The IT-industry is infamous for acronyms and a vocabulary that is just as hard to understand to common man as the general practitioners’. The same goes for sales reps, so just imagine the vocabulary of a sales rep in the IT-industry. I know that I am at least as guilty as my peers, probably more. I usually get some puzzled looks from relatives and friends in other industries when I use buzz words like Business Agility, Time-To-market, right-shoring and TCO. And it is interesting to note that buzz words come and go out of style. You rarely hear anyone using “future proofness” that was my favorite argument when arguing for my recommended solutions ten years ago. Gartner is probably guilty of most of the buzz words. Currently, they have the entire IT-industry talking about the Nexus of Forces and Bring-Your-Own-Device. I will use this blog post to contribute with a new buzz word that is awkward to use but may catch on nevertheless due to its relevance; Compliance Resilience.
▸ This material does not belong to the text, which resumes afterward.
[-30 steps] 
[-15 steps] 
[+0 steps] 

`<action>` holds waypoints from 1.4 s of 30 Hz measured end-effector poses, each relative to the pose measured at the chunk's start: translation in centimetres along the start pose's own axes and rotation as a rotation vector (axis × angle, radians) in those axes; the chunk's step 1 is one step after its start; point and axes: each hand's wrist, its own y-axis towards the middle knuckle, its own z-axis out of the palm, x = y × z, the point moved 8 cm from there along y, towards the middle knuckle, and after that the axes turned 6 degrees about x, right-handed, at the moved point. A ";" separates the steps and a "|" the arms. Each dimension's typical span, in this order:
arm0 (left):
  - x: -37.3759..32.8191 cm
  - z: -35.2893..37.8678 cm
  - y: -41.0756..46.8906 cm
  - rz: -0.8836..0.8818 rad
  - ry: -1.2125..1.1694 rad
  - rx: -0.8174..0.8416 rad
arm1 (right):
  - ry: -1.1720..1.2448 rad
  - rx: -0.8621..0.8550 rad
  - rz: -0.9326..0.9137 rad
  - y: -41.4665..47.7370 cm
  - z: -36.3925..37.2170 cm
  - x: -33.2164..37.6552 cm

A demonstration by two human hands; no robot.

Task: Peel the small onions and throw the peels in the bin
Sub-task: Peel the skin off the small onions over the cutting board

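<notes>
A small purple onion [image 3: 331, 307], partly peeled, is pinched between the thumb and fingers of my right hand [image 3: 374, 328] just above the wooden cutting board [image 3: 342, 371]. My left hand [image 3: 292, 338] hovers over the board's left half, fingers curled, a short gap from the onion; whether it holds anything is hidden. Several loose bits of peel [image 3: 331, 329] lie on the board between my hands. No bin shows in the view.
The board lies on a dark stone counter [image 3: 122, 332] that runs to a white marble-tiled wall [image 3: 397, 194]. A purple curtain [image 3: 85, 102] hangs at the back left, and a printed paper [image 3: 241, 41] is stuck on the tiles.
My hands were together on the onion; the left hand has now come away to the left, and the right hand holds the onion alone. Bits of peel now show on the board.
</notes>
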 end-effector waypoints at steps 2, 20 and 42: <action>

A friend of mine is working on a software company that develop systems to the healthcare industry. She had recently been assigned to a pre-study to assess the ramifications of the revised legislations to ensure the data privacy of patients. It was really interesting listening in on the requirements. They were tougher than all the legislations that we have in financial services sector but they were well aligned with requirements from the compliance officers at one of my clients that is considering having their advisors to visit their SMB clients outside of the branch. According to the compliance officers at this bank, a CRM-system that is used outside of the bank has to provide support for limiting access to the clients that the advisor are to meet the following days.
Looking back, it is evident that the legislators are concerned about customer data protection. The chart below presents a subset of the legislations for improved customer data privacy, consumer protection and fraud prevention that have been implemented during the last 10-15 years.
EU has commissioned an ambitious survey on customers’ view on data protection to motivate their ongoing reform, the EU Data Protection. Looking at the results from the survey below, I think it is fair to assume that we can expect new legislations on customer data protection.
We at Avanade have a rigorous program for Customer Data Protection and we do not make any distinction between health and financial data on customers. They are just as sensitive and confidential. I will give you a preview what will be required of you in the financial services sector if the legislators share the same view as our compliance officers. Can your CRM system…
- … accommodate future requirements on a granular and multilevel access systems where your personnel only get access to customers on a need-to-know basis.?
- … block certain fields for users?
- …provide an audit trail and tools to set up alerts when users try to access data they are not entitled to?
- ….ensure that customers are “forgotten” when they ask for it?
Or, to put it short – how compliant resilient is your CRM-system?